Twins Alice and Mathilde, now nine years old, have been attending RDB lessons for the last two years. Ana, their mother, is delighted with their progress. “I am so happy that my girls come here for lessons every week. They really look forward to it. The parents of disabled people in Portugal get little financial support from the state. Children with Downs Syndrome develop well with help, but the help is expensive. They can integrate into society with guided professional assistance but are unlikely to without it. Coming to these weekly classes helps hugely with my girls’ development mentally, emotionally and physically. I am so grateful to RDB.”

These lessons are also beneficial for the children’s parents. “To see my girls happy makes me happy, “ says Valter, the twins’ father. 

Luan is seven and has been riding with RDB for three years. He started on a Shetland pony and has progressed to riding Romeo, a handsome horse. Every week Luan gets stronger and his posture is now impeccable.

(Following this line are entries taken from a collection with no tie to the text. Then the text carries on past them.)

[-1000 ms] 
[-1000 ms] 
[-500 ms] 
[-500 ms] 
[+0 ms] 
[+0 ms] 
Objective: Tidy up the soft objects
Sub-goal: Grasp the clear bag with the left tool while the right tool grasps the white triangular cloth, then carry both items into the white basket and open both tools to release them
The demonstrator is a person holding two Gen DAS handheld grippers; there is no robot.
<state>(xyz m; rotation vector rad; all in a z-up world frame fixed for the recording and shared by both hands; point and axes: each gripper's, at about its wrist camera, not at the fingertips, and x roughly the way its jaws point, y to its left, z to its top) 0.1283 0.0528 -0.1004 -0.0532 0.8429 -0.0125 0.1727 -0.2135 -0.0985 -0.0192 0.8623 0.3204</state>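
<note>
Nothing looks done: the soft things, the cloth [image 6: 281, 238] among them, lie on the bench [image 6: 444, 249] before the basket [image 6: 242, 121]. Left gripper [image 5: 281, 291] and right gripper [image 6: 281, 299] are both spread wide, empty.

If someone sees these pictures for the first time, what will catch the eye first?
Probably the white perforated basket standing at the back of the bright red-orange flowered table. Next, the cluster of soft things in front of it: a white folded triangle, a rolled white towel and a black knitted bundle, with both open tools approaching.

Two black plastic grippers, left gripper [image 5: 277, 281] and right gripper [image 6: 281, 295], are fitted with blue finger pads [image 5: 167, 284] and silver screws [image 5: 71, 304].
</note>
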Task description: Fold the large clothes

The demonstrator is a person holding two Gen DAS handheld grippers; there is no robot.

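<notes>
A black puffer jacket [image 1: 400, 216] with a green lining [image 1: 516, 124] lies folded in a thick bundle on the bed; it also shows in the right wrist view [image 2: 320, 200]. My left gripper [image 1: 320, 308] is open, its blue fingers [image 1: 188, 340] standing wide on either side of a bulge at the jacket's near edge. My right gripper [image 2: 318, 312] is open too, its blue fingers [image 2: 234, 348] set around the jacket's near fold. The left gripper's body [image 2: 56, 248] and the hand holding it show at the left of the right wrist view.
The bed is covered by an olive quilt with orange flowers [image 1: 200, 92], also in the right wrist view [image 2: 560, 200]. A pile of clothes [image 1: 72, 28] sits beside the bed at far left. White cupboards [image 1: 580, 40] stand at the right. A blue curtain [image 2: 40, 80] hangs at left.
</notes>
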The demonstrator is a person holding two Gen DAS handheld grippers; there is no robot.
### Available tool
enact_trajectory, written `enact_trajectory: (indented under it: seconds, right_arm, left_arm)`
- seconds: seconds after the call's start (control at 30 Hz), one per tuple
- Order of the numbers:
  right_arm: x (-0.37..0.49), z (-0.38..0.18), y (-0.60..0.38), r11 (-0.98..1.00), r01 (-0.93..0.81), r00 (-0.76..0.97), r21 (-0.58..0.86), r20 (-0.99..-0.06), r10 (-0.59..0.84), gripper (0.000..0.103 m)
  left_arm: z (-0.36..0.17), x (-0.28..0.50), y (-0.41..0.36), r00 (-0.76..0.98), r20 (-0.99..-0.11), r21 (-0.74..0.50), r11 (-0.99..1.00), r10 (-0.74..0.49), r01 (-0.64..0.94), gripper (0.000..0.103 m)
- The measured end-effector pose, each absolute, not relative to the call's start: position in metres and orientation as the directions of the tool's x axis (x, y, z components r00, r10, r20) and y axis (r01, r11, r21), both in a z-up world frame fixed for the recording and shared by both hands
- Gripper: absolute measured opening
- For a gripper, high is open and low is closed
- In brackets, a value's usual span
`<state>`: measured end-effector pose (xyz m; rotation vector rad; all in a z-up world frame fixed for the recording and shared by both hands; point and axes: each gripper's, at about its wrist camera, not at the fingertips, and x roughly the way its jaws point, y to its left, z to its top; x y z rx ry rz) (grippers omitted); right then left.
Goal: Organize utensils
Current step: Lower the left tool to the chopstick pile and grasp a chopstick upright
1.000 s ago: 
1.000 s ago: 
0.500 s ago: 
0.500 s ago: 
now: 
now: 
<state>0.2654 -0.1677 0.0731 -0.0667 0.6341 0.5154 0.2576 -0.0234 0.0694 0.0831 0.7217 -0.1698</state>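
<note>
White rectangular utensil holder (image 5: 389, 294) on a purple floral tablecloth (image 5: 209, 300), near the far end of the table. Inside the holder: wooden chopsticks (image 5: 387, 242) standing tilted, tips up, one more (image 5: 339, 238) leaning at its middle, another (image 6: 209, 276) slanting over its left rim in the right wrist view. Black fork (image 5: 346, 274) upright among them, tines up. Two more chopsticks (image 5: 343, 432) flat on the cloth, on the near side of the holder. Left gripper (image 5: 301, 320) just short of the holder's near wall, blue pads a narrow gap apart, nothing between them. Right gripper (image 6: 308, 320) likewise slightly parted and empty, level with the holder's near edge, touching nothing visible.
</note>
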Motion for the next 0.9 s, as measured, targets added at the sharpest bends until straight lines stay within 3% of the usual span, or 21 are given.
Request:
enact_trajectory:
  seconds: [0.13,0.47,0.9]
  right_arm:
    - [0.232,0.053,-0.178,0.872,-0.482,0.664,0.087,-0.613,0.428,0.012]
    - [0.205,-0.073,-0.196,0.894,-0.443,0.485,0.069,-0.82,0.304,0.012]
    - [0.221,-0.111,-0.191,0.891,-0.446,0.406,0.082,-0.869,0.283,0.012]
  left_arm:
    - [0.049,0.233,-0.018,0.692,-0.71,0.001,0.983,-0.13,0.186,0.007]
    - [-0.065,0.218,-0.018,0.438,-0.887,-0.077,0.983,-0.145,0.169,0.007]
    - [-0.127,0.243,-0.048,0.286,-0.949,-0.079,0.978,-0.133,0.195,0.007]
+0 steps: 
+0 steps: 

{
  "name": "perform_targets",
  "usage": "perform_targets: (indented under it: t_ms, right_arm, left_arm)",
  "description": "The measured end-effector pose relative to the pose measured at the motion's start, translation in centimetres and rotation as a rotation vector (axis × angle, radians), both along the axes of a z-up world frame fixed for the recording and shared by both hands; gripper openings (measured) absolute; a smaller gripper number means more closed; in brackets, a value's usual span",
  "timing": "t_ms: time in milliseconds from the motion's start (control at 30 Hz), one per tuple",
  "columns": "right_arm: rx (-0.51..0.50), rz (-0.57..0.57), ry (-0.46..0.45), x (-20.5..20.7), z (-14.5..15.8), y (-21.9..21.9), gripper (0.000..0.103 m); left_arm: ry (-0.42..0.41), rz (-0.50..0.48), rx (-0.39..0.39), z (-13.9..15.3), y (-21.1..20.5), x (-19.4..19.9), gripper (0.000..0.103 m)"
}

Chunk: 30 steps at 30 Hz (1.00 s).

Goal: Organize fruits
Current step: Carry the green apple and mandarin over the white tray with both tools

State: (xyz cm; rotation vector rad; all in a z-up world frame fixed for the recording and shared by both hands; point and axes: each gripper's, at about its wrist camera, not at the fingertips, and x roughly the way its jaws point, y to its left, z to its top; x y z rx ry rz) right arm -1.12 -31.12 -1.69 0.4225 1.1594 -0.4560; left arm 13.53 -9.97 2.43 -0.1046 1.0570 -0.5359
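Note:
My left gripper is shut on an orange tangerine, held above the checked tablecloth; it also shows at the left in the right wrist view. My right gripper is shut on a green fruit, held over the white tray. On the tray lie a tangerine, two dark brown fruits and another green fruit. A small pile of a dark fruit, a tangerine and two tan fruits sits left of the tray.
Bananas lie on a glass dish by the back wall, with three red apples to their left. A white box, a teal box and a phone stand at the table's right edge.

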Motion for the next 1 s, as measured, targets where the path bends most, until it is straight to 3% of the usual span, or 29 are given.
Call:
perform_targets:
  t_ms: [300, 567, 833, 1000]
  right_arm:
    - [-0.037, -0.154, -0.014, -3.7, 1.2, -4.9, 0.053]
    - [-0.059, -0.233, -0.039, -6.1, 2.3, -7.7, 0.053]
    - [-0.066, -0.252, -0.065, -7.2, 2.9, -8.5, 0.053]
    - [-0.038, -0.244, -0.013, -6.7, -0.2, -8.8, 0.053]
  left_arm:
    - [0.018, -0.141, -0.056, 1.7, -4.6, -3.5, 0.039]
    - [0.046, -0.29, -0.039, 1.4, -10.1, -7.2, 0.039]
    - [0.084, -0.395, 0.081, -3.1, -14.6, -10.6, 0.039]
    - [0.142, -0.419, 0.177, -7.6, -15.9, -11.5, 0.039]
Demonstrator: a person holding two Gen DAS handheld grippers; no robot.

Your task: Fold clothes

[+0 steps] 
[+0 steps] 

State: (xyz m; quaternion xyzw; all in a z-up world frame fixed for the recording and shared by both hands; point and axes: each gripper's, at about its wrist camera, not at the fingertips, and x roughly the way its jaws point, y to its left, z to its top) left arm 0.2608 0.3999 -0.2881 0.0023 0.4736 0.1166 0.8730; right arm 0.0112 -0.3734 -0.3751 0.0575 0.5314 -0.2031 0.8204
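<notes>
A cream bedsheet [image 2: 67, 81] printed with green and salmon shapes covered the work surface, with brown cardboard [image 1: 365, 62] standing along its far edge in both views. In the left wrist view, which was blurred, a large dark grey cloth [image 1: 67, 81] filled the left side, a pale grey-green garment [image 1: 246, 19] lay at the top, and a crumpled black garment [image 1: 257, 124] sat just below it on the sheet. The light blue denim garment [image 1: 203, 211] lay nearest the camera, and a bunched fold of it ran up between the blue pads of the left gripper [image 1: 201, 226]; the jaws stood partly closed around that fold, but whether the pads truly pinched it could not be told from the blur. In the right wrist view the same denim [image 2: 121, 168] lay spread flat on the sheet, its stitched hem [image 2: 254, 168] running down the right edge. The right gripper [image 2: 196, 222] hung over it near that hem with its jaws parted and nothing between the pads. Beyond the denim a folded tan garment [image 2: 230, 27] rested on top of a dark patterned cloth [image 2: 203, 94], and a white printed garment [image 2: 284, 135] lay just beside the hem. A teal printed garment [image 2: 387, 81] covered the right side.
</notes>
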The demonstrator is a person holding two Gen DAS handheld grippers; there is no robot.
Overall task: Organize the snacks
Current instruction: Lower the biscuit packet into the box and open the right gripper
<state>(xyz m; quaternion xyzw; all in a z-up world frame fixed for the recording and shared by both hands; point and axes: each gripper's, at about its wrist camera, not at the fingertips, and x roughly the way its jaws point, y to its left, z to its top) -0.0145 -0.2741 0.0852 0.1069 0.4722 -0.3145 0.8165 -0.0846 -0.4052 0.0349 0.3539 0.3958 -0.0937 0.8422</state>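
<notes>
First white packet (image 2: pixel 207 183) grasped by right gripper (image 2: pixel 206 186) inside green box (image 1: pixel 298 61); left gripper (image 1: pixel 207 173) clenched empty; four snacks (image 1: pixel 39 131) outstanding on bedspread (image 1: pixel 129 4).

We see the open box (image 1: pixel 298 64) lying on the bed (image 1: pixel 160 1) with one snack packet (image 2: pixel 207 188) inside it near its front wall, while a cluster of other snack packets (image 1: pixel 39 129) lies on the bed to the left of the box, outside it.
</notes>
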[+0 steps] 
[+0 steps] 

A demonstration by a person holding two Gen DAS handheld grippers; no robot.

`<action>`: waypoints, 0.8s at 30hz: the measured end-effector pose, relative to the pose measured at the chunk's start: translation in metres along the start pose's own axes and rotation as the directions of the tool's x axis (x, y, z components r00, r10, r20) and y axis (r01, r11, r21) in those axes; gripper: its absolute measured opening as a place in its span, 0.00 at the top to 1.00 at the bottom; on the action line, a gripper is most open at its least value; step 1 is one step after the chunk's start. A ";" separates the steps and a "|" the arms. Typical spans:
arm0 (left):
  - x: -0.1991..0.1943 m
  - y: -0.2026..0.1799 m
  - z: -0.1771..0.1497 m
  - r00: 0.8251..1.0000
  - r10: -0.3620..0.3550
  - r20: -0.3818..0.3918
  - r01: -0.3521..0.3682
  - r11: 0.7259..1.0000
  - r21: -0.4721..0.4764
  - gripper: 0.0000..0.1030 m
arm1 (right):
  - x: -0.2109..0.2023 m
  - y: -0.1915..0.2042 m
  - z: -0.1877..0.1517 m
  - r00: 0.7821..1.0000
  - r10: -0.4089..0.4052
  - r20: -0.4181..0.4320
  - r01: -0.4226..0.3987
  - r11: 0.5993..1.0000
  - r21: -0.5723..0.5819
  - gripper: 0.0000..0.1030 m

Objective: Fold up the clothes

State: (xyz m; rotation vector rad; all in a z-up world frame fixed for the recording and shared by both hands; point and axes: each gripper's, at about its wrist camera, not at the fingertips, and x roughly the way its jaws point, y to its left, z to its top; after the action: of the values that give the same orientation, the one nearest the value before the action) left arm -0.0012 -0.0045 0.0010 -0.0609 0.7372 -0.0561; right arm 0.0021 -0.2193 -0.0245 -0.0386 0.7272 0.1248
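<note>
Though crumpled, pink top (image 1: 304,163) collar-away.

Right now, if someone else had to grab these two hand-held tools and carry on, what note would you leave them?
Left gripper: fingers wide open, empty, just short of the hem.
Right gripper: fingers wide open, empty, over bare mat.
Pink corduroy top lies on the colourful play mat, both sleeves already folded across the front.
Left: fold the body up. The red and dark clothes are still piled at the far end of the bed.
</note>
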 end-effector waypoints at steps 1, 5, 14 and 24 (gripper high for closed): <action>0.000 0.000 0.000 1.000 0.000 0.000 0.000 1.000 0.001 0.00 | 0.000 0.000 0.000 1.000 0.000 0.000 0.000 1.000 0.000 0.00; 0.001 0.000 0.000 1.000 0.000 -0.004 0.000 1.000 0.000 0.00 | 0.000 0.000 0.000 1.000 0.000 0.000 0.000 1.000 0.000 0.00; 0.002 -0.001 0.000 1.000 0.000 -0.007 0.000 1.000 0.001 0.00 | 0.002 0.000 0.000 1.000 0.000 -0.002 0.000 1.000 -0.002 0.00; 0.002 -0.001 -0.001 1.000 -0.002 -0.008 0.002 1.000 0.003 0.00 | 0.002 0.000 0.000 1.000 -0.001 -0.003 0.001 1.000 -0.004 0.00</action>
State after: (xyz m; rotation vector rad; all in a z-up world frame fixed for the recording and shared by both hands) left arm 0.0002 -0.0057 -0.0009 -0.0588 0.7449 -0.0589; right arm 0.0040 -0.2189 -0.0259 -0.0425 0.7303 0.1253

Tenney Cotton is RDB’s treasurer and a keen, reliable helper at the lessons. “As the bookkeeper for RDB, I see what a delicate position we are in financially. To function, we need monetary donations, volunteers and sponsors to be forthcoming. We have many disabled people on our waiting list but, unfortunately, we are unable to take on more.”

Group lessons are helpful for the participants’ socialisation, encouraging them to chat and to feel part of a team. Along with riding, they are also taught how to groom the horses. 

Each parent, carer and all at RDB are delighted at the progress of every one of the riders. It is fascinating and beautiful to watch. Rosie Taylor, a volunteer for six months, loves coming to classes. “It’s exhilarating and uplifting to see how quickly some of these pupils’ balance and agility are improved. It is also fantastic to see the joy on their faces!”